_Task directions_
Note on the material below: return exactly the lines from the line that holds "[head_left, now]" through the line that holds "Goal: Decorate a", and leave out each picture.
──────── The data ────────
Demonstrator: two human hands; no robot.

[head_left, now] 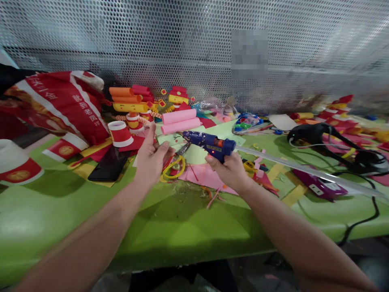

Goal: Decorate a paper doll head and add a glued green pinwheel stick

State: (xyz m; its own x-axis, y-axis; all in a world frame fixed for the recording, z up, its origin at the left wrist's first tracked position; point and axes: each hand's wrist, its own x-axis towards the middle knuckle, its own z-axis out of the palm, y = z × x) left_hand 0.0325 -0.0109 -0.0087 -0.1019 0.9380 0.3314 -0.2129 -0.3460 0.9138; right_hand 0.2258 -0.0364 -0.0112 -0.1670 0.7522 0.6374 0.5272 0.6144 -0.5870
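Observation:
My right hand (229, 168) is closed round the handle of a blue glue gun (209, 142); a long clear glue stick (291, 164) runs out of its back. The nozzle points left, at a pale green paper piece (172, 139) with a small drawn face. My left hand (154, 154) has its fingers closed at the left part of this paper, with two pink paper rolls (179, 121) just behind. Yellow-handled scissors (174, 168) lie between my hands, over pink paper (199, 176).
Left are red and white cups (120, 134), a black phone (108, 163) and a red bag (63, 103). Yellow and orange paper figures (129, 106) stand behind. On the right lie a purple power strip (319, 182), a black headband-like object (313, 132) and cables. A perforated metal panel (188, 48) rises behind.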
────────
_Answer section_
[head_left, now] 

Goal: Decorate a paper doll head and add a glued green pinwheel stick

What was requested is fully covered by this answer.